I would also agree entirely with the suggestion that the training colleges, of course, must come within the ambit of this scheme. I would, without any knowledge of what the difficulty of introducing the scheme this year might be, agree with Senator FitzGerald that it would be desirable that it could be done at the start. Perhaps the Minister might explain in his reply what the problems are this year for leaving the training colleges outside the scope of the scheme just for now. I am encouraged to know that it will not be excluded any longer than this year. In fact, I would be happier to know that it would be included from the start.

It will as soon as we devise a university course. This co-ordination of the university course needs to be ironed out. You will have it by September twelve months.

There will be co-ordination between the training colleges and universities as such?

Does the Minister believe there will be university courses in all training colleges in twelve months?

This is our target. We must make a start some time.

The standard is higher for entrance.

Undoubtedly it is, I will come to deal with the entrance point in a moment. If we are to have co-ordination we must have it in the fullest sense.
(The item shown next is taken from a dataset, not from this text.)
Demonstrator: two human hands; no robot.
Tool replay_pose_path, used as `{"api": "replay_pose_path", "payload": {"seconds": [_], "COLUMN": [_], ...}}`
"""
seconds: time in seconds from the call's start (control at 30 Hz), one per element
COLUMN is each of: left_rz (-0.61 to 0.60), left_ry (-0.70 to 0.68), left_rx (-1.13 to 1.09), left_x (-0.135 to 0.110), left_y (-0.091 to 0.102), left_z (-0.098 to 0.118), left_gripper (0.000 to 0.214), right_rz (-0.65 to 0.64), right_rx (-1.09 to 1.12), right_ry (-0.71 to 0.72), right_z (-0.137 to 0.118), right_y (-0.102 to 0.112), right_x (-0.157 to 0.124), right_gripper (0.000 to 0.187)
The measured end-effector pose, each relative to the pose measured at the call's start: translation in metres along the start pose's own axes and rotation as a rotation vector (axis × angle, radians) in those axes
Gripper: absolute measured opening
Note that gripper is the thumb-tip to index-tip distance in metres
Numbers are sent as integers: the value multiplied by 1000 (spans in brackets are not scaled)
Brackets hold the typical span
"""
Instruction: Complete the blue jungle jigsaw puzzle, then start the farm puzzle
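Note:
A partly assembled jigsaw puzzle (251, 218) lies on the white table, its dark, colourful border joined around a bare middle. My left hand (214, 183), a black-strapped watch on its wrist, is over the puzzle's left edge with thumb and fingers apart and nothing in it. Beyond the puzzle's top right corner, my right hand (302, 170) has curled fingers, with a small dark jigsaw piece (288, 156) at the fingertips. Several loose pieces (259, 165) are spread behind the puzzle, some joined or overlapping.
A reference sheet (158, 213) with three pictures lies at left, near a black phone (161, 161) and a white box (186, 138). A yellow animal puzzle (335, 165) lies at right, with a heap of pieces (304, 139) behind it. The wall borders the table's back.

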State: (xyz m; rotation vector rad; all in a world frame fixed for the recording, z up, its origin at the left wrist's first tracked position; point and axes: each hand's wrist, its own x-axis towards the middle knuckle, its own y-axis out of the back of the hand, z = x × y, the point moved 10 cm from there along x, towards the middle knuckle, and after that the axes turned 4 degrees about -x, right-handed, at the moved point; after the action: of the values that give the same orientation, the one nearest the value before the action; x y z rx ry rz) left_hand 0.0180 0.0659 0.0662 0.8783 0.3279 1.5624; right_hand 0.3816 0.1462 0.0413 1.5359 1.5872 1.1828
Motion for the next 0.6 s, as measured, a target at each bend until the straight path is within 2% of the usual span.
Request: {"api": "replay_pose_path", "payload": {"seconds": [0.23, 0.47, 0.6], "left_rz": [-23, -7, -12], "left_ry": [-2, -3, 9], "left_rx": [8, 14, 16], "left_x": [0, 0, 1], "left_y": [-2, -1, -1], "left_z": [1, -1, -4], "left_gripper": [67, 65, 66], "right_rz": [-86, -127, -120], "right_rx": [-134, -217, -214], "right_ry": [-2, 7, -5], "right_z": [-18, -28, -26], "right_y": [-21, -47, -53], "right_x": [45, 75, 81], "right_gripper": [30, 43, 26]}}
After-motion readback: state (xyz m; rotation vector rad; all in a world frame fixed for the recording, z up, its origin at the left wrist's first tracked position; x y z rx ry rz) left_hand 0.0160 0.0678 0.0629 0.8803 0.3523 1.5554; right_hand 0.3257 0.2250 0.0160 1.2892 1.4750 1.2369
I accept from the Minister if this co-ordination of the university course needs to be ironed out over this year it may be necessary to do so.

With regard to the first criterion of qualification, very briefly on means, all of us feel somewhat repelled by the notion of means and as much as possible we would like to eliminate the qualification of a means test. It has not been one of the most attractive criteria of our social welfare system and we all look forward to the day when we can dispense with it in some fashion.
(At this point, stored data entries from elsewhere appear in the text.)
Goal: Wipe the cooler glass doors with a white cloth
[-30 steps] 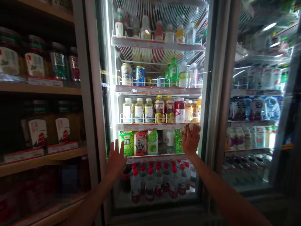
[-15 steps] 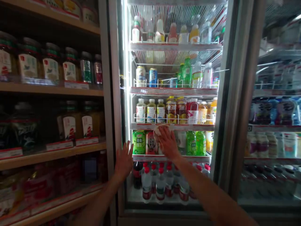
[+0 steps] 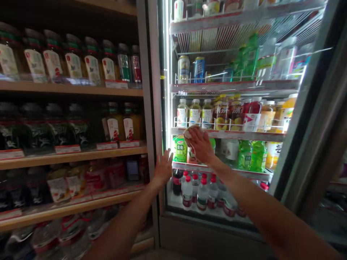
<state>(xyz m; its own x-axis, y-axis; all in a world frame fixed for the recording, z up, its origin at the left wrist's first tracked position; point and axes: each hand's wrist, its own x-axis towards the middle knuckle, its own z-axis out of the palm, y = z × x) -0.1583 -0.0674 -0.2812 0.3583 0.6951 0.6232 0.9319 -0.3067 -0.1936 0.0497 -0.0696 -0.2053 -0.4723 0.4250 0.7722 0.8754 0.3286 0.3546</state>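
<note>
My right hand (image 3: 200, 144) presses a white cloth (image 3: 189, 130) flat against the glass door (image 3: 273, 173) of a lit drinks fridge, at the height of the green juice bottles (image 3: 180, 148). Its fingers are closed over the cloth. My left hand (image 3: 163, 168) lies open with fingers spread against the left edge of the same door, beside the grey door frame (image 3: 153, 108). Behind the glass stand rows of bottles and cans (image 3: 199, 68) on white wire shelves.
Wooden shelves (image 3: 70, 157) to the left carry rows of dark jars and bottles with price tags. Large water bottles (image 3: 62, 234) lie at the lower left. A second fridge door frame (image 3: 311, 144) stands at the right.
My right hand slid the cloth leftwards across the glass, from the door's right side to its left. The view turned left, showing more of the wooden shelves. My left hand stayed on the door's left edge.
</note>
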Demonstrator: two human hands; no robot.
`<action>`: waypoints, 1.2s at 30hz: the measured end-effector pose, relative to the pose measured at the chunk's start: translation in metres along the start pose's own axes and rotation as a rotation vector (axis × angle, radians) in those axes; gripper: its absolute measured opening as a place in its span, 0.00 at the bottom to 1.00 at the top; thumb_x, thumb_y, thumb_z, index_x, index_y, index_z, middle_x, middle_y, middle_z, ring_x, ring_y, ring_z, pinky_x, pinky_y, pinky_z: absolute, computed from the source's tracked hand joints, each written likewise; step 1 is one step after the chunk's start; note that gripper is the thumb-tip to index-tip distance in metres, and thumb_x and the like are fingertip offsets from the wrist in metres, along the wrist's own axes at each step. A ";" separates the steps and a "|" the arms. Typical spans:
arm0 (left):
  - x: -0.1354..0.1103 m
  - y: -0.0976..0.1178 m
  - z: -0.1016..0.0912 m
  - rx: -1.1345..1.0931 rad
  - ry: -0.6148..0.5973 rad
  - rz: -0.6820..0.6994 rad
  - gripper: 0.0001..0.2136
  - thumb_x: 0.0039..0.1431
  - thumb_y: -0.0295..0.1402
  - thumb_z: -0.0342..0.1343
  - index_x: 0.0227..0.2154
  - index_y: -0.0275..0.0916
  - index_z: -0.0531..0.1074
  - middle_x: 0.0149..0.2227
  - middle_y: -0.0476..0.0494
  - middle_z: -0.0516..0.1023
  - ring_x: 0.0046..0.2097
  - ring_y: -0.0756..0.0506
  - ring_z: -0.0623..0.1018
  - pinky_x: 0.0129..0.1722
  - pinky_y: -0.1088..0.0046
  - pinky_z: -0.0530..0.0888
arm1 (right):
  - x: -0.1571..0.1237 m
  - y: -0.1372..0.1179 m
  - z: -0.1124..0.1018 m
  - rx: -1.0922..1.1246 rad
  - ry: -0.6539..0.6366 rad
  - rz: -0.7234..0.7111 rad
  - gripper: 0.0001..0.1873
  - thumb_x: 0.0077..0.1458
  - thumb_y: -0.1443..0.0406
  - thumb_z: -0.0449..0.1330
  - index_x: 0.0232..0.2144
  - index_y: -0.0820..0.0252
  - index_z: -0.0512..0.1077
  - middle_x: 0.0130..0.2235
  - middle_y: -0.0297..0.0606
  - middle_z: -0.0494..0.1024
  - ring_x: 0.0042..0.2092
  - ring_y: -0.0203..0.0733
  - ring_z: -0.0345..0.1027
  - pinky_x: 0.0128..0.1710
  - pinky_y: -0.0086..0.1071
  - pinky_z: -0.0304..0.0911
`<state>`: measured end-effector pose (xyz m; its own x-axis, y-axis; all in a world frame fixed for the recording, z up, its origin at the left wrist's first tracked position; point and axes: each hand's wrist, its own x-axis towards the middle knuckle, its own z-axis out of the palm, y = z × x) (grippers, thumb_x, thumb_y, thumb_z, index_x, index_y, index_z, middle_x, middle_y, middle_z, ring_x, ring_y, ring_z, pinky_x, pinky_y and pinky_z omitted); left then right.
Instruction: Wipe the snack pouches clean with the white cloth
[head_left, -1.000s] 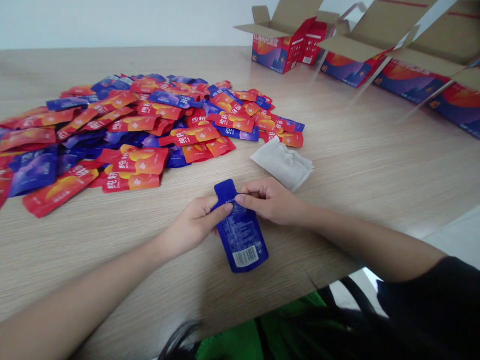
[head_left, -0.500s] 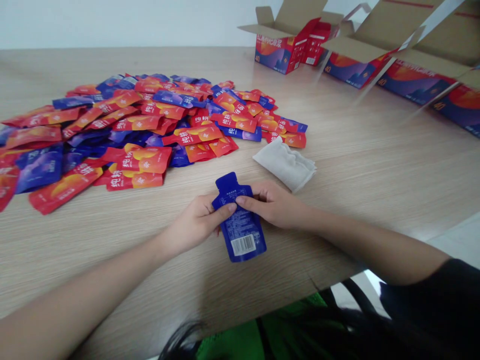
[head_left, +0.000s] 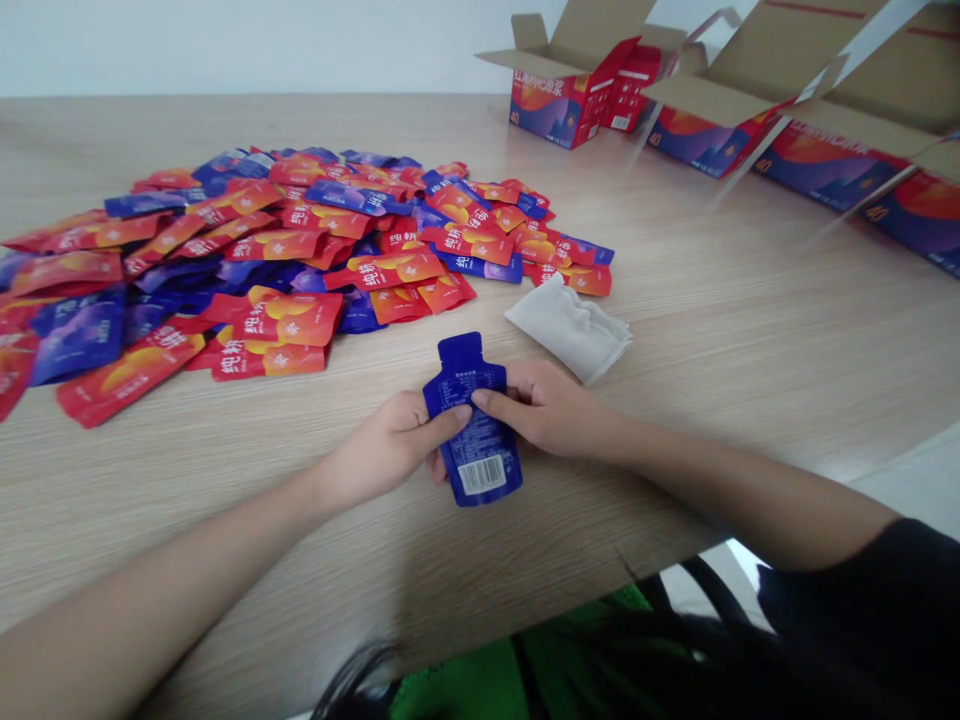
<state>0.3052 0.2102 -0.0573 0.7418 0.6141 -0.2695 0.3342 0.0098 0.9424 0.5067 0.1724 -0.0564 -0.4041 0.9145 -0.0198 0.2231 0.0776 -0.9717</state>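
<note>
A blue pouch point(head_left: 480, 440) with a narrow neck is held between both hands above the front part of the table, its printed back and white barcode toward me. My left hand point(head_left: 394, 440) grips its left edge, thumb pressed on the front and fingers behind. From the right, my right hand point(head_left: 551, 408) pinches the other edge, its thumb tip near the left one. The fingers behind the pouch are mostly hidden. A folded white cloth point(head_left: 571, 328) lies just beyond my right hand.
A wide heap of red and blue pouches point(head_left: 300, 225) covers the table's left and middle. Several open cardboard boxes point(head_left: 547, 105) stand along the back right. The wooden table's point(head_left: 600, 590) near edge runs close to my body.
The pouch has tipped slightly: its neck now stands straighter and its bottom edge sits higher. Both hands keep their grip in nearly the same place.
</note>
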 end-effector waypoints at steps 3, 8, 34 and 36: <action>-0.001 -0.001 0.002 0.048 0.066 0.006 0.25 0.64 0.48 0.50 0.16 0.38 0.69 0.15 0.49 0.71 0.19 0.52 0.69 0.21 0.77 0.66 | -0.001 0.000 0.000 0.102 -0.085 0.094 0.11 0.63 0.58 0.56 0.37 0.60 0.70 0.28 0.32 0.75 0.25 0.34 0.67 0.23 0.28 0.65; 0.002 -0.001 0.003 0.006 0.044 0.000 0.23 0.64 0.46 0.50 0.17 0.37 0.70 0.16 0.50 0.71 0.19 0.53 0.69 0.21 0.78 0.67 | -0.003 -0.003 -0.001 0.082 -0.037 0.052 0.08 0.62 0.62 0.56 0.33 0.60 0.69 0.29 0.33 0.76 0.29 0.36 0.71 0.28 0.30 0.68; -0.002 0.001 0.008 0.027 0.187 0.050 0.23 0.63 0.46 0.51 0.15 0.39 0.67 0.14 0.51 0.68 0.17 0.53 0.66 0.17 0.79 0.63 | -0.001 -0.008 0.002 0.309 -0.378 0.401 0.23 0.58 0.49 0.61 0.43 0.63 0.75 0.31 0.37 0.79 0.25 0.32 0.72 0.22 0.24 0.69; -0.002 0.002 0.009 0.046 0.193 0.049 0.23 0.62 0.46 0.51 0.15 0.39 0.67 0.14 0.51 0.68 0.17 0.53 0.66 0.17 0.79 0.63 | 0.000 -0.006 0.003 0.337 -0.386 0.413 0.20 0.60 0.52 0.61 0.43 0.64 0.75 0.31 0.37 0.80 0.25 0.32 0.72 0.25 0.25 0.71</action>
<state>0.3095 0.2021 -0.0569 0.6339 0.7529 -0.1768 0.3302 -0.0568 0.9422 0.5030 0.1707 -0.0514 -0.6481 0.6292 -0.4291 0.1634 -0.4354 -0.8853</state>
However, we must face the fact that the urgency which is there at present must be met and that it must be met from limited resources. Its implementation must be within those limited resources and I do not think there is any way to do it except by applying a means test. On the application of a means test I should like to make one or two comments on hardship cases that will arise in the means test as it will be applied this year.
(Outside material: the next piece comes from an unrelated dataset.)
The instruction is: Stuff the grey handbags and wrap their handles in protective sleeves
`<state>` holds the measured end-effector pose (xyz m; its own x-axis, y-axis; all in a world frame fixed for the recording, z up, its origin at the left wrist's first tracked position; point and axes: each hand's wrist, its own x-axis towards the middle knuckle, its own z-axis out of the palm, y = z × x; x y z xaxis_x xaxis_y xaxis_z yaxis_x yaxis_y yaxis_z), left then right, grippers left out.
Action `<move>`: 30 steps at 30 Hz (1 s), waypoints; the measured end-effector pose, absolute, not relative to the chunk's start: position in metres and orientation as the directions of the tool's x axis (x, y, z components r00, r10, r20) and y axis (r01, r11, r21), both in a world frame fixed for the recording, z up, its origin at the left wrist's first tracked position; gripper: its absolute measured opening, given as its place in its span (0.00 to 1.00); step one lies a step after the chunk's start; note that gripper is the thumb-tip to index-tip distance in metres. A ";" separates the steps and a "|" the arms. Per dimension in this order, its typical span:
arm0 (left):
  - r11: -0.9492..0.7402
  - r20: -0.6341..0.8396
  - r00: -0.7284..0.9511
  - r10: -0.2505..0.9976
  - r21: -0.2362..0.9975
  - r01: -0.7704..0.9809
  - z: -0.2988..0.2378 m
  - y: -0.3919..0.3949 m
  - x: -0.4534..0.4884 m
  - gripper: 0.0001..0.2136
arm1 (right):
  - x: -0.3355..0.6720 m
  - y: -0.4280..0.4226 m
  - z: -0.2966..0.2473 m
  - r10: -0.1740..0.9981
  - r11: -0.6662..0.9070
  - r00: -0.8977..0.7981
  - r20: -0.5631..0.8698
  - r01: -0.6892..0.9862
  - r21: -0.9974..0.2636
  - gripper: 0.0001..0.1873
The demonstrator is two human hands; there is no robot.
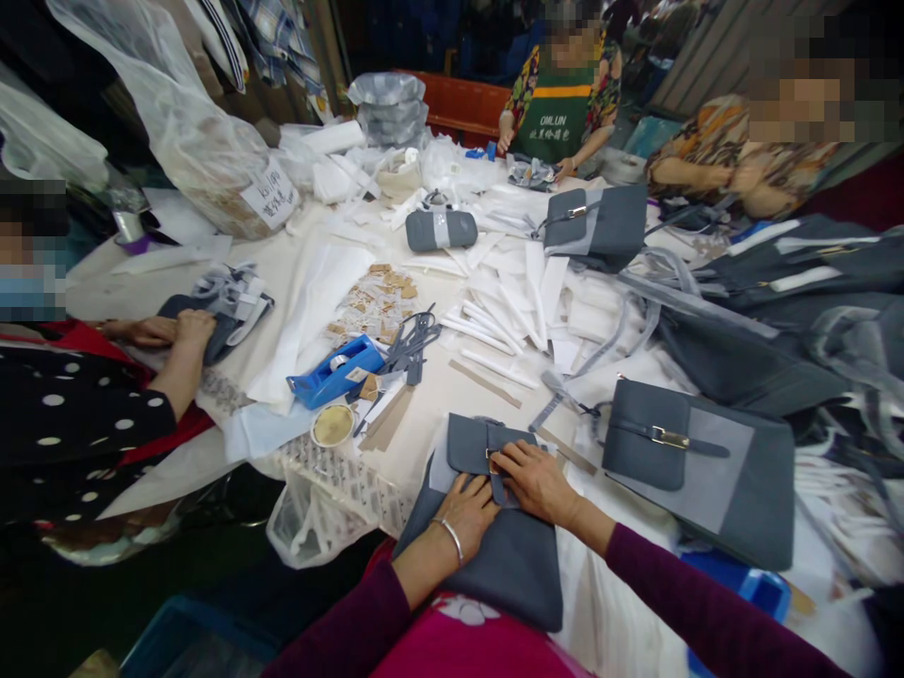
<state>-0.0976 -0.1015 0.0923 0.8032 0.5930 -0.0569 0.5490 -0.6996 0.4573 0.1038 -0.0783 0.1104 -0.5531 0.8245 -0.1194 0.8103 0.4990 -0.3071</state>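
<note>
A grey bag (494,556) lies in front of me over the table's near edge, its flap toward the table. My left hand (467,508), with a silver bangle on the wrist, presses flat on the bag's body with fingers stretched. My right hand (535,478) rests on the flap, its fingertips pinched at the gold clasp (492,459) and strap. A second finished grey bag (699,466) with a gold buckle lies just to the right.
A blue tape dispenser (337,370), a tape roll (333,425), grey straps (413,341) and white paper strips (508,311) cover the table. Three other people work around it: one at the left, two at the far side. More grey bags (597,224) and plastic sacks (204,141) lie beyond.
</note>
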 end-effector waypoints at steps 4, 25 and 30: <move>-0.688 -0.060 0.803 0.593 0.482 0.543 0.097 -0.105 -0.103 0.19 | 0.094 -0.083 0.114 0.819 0.527 -0.557 -0.135 0.825 -0.203 0.20; -0.628 -0.093 0.801 0.592 0.570 0.530 0.100 -0.117 -0.117 0.21 | 0.092 -0.031 0.121 0.785 0.292 -0.525 -0.330 0.782 -0.550 0.12; -0.621 -0.106 0.802 0.588 0.575 0.532 0.098 -0.116 -0.117 0.21 | 0.099 -0.004 0.118 0.679 0.137 -0.585 -0.444 0.695 -0.705 0.13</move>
From the explanatory memorandum it seems evident that the farming community will get, I would say, a fair deal in that the farmer with a valuation of £60 is taken as being more or less on a par with a man of a salary of £1,200. A good farmer — we are under no obligation to subsidise a bad farmer any more than a bad teacher or a bad lawyer — is in a far better position than a man with a salary of £1,200. This, of course, is a general observation because there may well be exceptional cases in which, for instance, a farmer may be suffering from some physical disability or illness which obliges him to hire other labour on a farm of £50 or £60 valuation. The Bill as at present drawn up apparently does not give the Minister any discretion in giving what one might call a compensation allowance to any person who has to employ extra labour because of his illness, not an uncommon experience throughout the country.

Apart from illness, the question of old age arises on many Irish farms. Therefore, the Minister might consider leaving himself the facility to extend the scheme to people who otherwise would be outside it on the basis of what one might call unusual personal hardship.

I suggest that the House adjourn until 2.30 p.m. tomorrow.

And continue until the Bill has been completed.

Until the Second Reading has been completed.

Debate adjourned.
The Seanad adjourned at 10.5 p.m. until 2.30 p.m. on Thursday, 20th June, 1968.